Scan the material below for "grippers", then return each line that contains it.

Material provided:
=== Section Start ===

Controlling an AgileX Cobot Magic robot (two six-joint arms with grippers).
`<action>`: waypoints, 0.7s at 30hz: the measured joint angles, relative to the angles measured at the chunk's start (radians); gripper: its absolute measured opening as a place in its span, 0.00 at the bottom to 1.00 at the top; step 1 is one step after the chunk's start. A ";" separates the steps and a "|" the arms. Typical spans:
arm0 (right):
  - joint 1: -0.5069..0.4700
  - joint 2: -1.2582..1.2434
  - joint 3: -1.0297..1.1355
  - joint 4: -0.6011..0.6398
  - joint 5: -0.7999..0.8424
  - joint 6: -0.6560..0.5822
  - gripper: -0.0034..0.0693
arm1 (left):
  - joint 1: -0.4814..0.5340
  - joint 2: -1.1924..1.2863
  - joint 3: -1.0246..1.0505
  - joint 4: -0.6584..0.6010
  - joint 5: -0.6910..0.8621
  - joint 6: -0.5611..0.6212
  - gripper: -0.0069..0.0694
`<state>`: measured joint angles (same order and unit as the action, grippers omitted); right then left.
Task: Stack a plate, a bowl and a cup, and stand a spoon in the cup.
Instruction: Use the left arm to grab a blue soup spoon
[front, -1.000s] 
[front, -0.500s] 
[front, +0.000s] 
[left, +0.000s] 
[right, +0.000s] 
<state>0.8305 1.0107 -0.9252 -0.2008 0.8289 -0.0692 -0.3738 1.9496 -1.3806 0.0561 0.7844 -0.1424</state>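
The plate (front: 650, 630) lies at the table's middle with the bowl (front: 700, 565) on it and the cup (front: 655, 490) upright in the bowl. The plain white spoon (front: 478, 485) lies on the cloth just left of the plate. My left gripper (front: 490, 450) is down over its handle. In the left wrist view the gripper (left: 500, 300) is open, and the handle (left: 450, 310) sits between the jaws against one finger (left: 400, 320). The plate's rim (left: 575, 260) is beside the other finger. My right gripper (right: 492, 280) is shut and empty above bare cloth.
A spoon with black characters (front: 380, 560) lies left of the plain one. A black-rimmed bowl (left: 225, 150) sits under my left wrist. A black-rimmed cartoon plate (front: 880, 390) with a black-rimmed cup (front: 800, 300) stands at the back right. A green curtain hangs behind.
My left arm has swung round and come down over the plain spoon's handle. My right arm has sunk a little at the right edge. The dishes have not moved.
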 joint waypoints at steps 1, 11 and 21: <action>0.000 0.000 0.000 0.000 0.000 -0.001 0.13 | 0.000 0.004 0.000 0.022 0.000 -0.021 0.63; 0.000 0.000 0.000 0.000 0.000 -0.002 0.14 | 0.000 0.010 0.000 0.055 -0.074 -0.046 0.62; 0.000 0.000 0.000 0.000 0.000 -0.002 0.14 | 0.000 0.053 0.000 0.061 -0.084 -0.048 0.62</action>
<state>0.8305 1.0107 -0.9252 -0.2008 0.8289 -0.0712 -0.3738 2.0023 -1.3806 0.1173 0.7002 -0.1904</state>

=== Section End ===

Response box:
Controlling an AgileX Cobot Magic robot (two six-joint arms with grippers).
`<state>`: measured joint angles (same order and unit as the action, grippers omitted); right then left.

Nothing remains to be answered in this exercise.